Tuesday, February 19, 2008

The purpose of this blog.....

I haven't shared this on my main blog as I just didn't find that was an appropriate arena to discuss this topic, and it isn't the purpose of my main blog.

The idea of creating a blog specific to IBD came to me just the other morning as I was still experiencing my very first flare up of Ulcerative Colitis.

I want this blog to be a journal as well as a forum for others to ask questions about IBD(Inflammatory Bowel Disease). I will attempt to provide as much information as possible and provide links to sites that I think will provide additional information.

My eldest sister has suffered from Crohn's disease for over 35 years.
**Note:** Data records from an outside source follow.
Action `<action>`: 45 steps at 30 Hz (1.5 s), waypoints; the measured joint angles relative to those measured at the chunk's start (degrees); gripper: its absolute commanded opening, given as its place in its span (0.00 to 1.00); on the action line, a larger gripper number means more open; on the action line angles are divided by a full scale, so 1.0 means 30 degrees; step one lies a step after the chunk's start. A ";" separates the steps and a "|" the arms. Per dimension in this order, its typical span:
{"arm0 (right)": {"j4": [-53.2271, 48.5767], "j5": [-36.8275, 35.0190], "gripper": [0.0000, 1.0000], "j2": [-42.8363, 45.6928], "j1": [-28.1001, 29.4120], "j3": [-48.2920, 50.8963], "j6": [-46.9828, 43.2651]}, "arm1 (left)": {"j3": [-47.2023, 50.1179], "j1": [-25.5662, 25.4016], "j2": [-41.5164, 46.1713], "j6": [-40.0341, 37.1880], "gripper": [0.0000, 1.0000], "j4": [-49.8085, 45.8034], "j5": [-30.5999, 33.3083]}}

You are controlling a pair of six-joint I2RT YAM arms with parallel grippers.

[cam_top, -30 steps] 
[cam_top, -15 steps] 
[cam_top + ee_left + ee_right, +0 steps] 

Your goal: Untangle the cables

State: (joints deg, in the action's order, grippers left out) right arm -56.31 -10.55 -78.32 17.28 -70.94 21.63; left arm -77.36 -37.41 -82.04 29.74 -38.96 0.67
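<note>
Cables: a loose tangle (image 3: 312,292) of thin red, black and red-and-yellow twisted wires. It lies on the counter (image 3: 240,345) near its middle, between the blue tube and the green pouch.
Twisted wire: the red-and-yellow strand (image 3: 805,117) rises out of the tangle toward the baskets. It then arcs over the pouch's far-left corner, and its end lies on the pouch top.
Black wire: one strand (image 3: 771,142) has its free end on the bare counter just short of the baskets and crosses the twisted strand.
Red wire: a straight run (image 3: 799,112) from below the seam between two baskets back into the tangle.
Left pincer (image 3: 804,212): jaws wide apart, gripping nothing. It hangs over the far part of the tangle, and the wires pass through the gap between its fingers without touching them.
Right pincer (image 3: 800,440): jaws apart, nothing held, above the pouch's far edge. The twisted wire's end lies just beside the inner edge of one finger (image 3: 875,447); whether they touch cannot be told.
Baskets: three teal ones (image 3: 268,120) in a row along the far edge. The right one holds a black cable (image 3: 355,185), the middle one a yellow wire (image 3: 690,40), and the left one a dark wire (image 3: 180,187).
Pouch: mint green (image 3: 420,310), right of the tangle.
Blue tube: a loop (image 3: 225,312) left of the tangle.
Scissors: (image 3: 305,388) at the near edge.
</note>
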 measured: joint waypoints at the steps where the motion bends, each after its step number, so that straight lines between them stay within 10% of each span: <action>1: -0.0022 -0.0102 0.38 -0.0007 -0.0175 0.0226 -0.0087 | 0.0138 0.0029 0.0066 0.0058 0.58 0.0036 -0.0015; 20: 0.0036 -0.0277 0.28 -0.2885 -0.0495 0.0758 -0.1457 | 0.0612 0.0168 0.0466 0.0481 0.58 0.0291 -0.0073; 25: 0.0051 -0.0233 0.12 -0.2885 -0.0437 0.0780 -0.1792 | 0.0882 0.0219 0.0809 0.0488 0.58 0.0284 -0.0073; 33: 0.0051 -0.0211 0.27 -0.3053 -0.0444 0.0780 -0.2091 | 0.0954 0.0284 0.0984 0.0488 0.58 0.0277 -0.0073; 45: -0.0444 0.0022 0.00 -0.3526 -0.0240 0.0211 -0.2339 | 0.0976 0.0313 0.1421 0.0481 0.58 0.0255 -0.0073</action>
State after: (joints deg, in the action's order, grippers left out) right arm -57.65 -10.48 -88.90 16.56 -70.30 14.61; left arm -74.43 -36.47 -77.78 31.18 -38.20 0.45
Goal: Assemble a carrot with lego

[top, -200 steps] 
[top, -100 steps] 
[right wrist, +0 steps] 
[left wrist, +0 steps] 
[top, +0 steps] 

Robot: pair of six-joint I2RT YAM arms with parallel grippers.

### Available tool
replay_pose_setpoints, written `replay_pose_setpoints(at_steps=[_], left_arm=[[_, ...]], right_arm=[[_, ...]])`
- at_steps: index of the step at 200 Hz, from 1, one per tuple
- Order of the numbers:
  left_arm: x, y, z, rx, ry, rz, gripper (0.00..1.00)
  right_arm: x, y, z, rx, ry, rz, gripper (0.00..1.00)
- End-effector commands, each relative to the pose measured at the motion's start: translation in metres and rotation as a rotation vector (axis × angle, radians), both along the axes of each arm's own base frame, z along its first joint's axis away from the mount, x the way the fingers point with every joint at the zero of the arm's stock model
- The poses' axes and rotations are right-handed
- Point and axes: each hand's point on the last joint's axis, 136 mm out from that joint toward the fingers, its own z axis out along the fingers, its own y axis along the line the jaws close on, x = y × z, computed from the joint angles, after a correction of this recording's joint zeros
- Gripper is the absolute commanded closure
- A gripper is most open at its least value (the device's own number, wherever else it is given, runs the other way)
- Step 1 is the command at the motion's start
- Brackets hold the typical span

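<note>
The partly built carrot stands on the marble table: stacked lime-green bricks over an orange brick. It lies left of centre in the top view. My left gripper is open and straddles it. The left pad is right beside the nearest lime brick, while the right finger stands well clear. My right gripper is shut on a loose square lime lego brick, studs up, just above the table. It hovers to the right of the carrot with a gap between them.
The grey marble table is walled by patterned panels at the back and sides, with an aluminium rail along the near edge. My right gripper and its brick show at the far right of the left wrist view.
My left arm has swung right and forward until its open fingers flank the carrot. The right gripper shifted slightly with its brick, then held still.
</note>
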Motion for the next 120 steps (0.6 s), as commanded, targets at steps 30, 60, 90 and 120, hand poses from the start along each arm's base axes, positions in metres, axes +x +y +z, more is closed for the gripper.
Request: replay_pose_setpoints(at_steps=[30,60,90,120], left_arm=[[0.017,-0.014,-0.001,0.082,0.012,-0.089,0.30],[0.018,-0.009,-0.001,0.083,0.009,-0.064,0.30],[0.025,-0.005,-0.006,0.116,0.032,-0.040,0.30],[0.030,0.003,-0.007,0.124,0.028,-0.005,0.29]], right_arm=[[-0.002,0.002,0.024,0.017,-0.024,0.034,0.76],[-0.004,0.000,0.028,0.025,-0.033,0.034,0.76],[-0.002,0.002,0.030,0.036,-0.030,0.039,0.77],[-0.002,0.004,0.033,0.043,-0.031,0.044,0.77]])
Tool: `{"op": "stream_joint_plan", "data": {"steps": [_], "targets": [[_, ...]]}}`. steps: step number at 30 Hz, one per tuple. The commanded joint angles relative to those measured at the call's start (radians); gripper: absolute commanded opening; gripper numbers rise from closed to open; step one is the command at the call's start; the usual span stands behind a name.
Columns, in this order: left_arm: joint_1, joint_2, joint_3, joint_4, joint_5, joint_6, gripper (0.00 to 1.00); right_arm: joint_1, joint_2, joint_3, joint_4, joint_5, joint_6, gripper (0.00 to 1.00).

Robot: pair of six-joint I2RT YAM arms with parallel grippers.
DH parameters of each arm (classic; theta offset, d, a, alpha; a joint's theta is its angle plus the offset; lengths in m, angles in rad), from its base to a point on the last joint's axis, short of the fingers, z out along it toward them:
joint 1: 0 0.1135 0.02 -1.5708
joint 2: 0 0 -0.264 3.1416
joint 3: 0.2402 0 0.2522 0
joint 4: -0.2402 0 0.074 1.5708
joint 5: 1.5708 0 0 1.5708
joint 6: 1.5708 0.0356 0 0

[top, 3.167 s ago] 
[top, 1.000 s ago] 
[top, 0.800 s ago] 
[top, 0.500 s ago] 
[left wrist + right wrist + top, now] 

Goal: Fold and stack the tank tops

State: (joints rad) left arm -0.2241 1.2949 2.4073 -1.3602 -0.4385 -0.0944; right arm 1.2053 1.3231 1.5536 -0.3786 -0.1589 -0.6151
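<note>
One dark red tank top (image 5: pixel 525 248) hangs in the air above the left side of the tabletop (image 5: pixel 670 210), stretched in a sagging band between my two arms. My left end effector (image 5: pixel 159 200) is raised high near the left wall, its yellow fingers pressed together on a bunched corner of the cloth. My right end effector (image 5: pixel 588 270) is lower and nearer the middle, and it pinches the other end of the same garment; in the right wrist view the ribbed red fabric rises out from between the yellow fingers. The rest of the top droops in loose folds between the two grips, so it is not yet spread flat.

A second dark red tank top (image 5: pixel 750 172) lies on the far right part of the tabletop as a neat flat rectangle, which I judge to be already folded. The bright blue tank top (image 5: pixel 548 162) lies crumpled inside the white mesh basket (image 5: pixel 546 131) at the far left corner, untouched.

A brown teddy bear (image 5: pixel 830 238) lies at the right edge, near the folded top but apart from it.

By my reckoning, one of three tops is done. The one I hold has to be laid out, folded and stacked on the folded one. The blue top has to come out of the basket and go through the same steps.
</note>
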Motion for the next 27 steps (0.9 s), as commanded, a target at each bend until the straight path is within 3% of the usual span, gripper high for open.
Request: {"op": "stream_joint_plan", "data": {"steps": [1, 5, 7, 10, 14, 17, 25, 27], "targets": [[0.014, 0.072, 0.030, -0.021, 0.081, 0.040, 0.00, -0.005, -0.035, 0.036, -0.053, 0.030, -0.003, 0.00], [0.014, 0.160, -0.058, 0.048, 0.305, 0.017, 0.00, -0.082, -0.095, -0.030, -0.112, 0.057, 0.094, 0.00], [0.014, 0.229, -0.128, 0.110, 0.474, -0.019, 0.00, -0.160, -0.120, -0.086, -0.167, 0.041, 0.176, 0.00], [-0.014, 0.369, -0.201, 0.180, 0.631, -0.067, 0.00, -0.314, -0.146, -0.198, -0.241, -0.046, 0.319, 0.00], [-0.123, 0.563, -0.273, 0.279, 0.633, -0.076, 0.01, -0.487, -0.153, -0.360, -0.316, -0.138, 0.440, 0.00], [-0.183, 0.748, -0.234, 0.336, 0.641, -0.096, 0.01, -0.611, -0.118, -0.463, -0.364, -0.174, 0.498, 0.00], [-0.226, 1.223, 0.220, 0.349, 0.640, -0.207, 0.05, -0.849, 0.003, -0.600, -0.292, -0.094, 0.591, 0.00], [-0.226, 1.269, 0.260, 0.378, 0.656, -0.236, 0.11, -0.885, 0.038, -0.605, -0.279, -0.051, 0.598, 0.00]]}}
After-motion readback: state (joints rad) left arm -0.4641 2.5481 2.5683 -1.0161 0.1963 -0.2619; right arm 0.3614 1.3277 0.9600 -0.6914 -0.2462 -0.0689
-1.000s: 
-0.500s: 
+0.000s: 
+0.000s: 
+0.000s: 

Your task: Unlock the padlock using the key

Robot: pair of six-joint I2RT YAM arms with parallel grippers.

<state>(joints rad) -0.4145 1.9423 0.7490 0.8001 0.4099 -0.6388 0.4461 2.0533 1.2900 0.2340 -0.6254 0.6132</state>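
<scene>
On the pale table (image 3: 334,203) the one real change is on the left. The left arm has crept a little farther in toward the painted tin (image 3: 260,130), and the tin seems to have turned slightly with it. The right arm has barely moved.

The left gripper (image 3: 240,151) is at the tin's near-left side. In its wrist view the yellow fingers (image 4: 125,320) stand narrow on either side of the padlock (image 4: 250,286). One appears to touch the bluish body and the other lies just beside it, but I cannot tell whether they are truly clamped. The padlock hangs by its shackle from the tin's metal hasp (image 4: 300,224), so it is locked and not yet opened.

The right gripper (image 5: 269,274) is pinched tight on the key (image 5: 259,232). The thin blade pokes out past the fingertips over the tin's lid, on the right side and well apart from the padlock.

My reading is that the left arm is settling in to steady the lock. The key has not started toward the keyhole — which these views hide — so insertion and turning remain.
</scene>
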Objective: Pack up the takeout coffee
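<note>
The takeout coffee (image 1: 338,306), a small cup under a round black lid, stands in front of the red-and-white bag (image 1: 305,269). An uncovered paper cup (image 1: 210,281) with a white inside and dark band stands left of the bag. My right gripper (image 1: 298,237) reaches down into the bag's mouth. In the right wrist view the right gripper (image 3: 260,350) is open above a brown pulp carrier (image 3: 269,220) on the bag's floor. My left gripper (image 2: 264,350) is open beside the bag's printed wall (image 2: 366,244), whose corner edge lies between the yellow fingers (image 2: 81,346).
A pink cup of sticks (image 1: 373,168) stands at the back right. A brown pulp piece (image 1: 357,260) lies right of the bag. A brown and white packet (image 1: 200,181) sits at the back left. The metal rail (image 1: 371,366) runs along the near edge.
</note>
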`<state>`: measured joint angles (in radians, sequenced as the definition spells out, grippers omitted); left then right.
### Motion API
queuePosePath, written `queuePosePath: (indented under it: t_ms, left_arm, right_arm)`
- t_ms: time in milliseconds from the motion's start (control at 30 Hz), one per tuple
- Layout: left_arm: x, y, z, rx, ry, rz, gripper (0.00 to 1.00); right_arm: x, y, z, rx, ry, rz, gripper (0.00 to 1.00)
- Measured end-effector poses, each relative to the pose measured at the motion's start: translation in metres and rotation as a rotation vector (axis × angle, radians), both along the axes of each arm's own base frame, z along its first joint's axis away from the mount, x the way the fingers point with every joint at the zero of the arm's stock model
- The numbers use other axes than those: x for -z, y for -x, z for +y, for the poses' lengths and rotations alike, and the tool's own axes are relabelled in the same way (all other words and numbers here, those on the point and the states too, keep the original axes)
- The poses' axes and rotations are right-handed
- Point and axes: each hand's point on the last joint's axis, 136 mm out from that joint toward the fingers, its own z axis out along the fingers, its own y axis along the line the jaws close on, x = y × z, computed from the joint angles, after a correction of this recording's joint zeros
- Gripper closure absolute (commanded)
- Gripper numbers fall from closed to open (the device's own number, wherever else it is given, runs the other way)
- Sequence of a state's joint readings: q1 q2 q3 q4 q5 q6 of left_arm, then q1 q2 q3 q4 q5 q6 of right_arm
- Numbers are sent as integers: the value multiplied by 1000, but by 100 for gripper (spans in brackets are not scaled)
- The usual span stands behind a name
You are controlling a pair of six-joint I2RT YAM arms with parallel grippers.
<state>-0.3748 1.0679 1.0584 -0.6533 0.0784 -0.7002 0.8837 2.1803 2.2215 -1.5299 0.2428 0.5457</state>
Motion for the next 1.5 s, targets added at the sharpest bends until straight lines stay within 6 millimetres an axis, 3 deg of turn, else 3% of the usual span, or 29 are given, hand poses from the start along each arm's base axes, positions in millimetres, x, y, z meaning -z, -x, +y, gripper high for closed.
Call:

I was recently diagnosised with Ulcerative Colitis last August, I have a brother and another sister who suffer from Irritable bowel.

About the Disease:

Inflammatory blowel disease(IBD)is a term used to describe two similar, yet distinct conditions: Crohn's deisease and ulcerative colitis. IBD is also known by other names including: Crohn's disease and ulcerative colitis and pancolitis. These diseases affect the digestive system and cause the intestines to become inflamed, form sores(ulcers),bleed easily,scar and lose the normal smoothness of their innner lining. Symptoms of IBD include abdominal pain,cramping,fatigue,diarrhea,fever and joint pain.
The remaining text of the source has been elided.